__Task description__
Give the data again exactly, without images.
_ _ _ _
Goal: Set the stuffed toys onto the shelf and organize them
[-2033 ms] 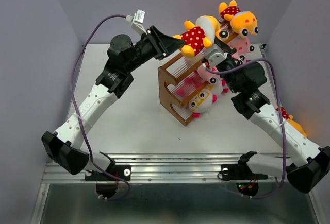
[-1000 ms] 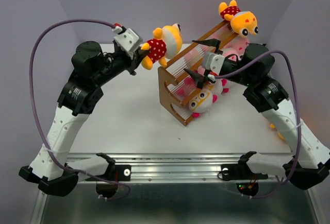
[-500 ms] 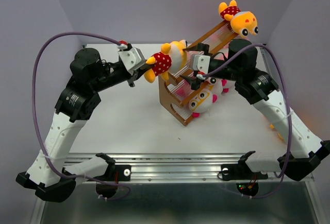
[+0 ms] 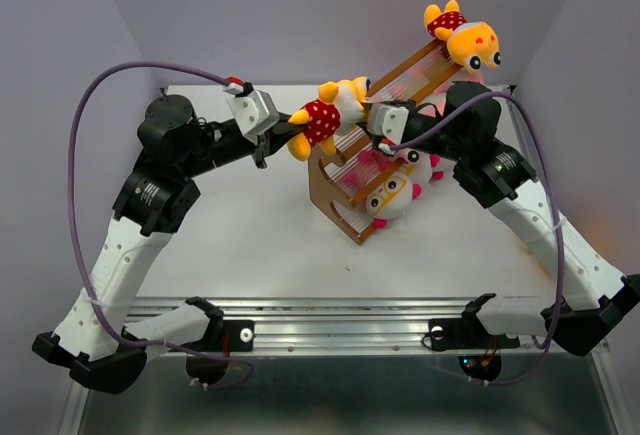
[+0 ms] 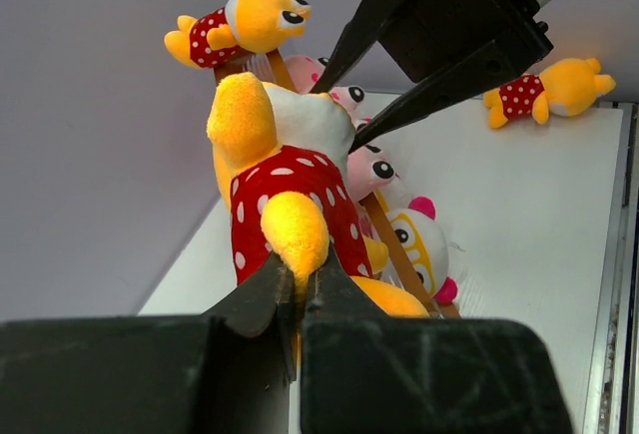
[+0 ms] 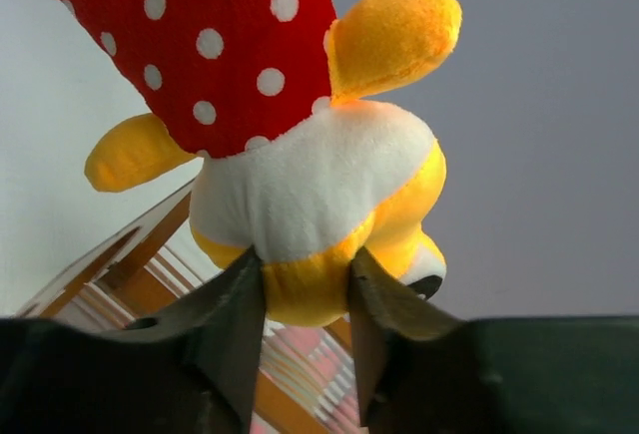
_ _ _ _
__Solution to this exercise__
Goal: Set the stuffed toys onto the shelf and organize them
[-2033 ms] 
[-1000 ms] 
[-500 ms] 
[+0 ms] 
[+0 ms] 
[+0 ms] 

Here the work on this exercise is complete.